「ペーパーレス化が進みますよ」

対応策の一つは「待つ」です。この先、働き方改革はさらに進み、昭和上司たちは定年退職していくわけですから、全社員が毎日定刻に出社するような働き方はいずれなくなっていきます。

とはいえ、そんなに長く待ちたくないという人も多いでしょう。その場合は上司をうまく説得してほしいと思います。おすすめは、リモートワークのメリットをわかりやすく伝えること。評価しないことへの不満を訴えるのではなく、上司に“響く”言葉でメリットを説明してあげるのです。

1番目の説得法は「リモートワークを推進するとペーパーレス化が進みますよ」という言い方。自宅など社外で仕事をするには、資料をパソコンに取り込んでおく必要がありますから、自然とペーパーレス化が進みます。近年はこれに取り組んでいる企業も多いので、社の方針であれば上司も納得しやすいでしょう。

“ペーパーレス化”がわからない上司には……

ただ、ペーパーレス化がよいことだと知ってはいても、実際にはそれがどういうことなのか、よくわかっていない上司もいるかもしれません。私は先日、授業で「子どもの頃トランシーバーのおもちゃで遊んで、とても楽しかった」という話をしたのですが、驚いたことにスマホ世代の学生たちはトランシーバー自体を知りませんでした。

当然、私の楽しかった思い出にも共感してもらえず、少し寂しい思いをしたものです(笑)。それと同じで、世代が違えばわかり合えるポイントも違うもの。そんな時は、少々面倒でもペーパーレス化とは何か、なぜ推進されているのかを丁寧に説明してあげてください。その後押しになるリモートワークへの理解も、きっと深まると思います。

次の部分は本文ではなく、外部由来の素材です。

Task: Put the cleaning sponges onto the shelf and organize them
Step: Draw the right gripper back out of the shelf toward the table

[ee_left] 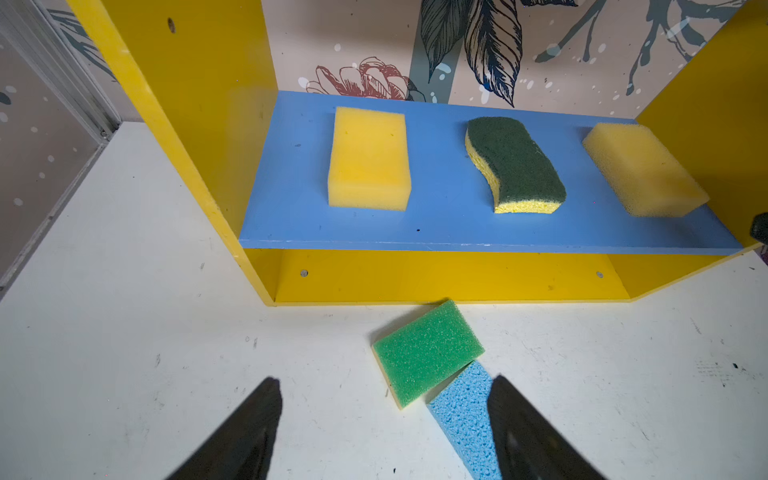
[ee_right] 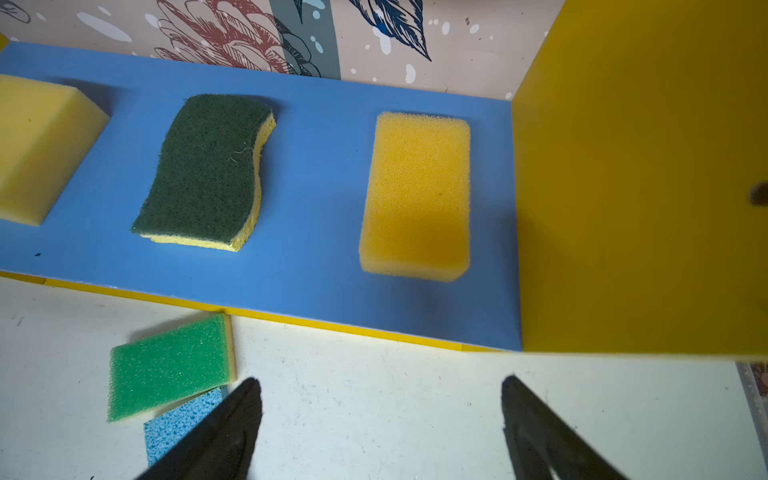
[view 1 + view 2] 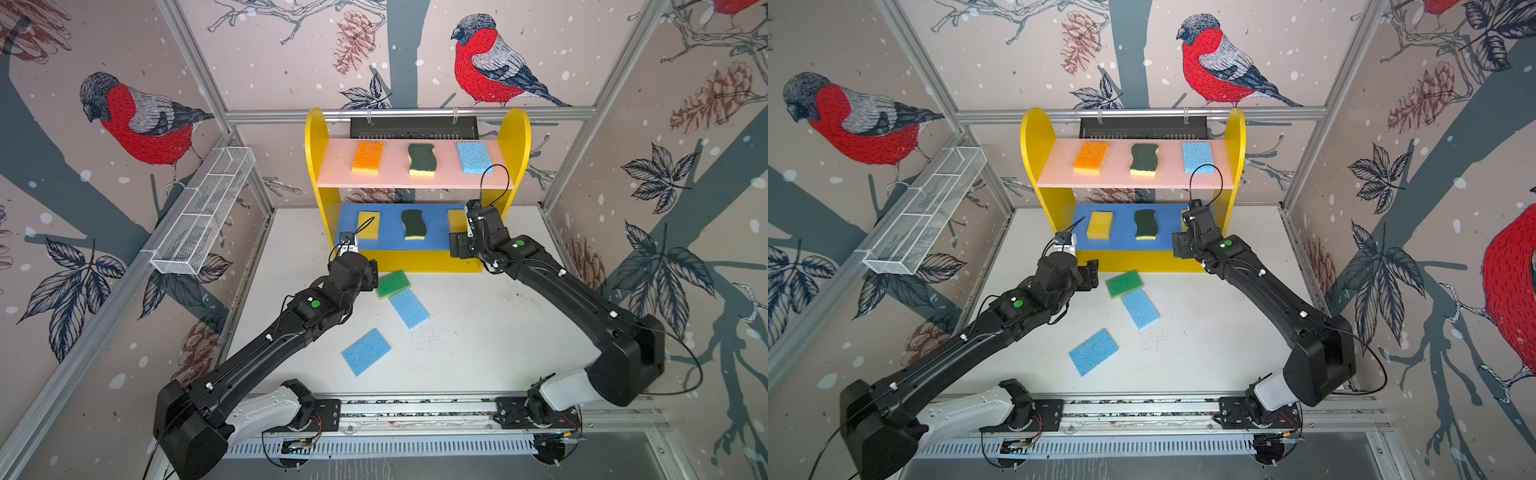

2番目の説得法は「皆のPCスキルが上がって生産性がアップしますよ」というものです。リモートワークは必要書類をデータでやり取りすることが多いため、ExcelやPowerPoint、Wordといったソフトを使いこなすスキルが必要です。部署の中には、このスキルがないせいで生産性が上がっていない人もいるかもしれません。

リモートワークは、個々のPCスキルをチェックする機会になります。さらには、苦手部分を克服して磨きをかける機会にもなります。そうなれば、部署全体のスキルアップ、ひいては生産性アップにつながっていく可能性が高いでしょう。上司自身の評価にもつながる部分なので、こちらも説得力があるかと思います。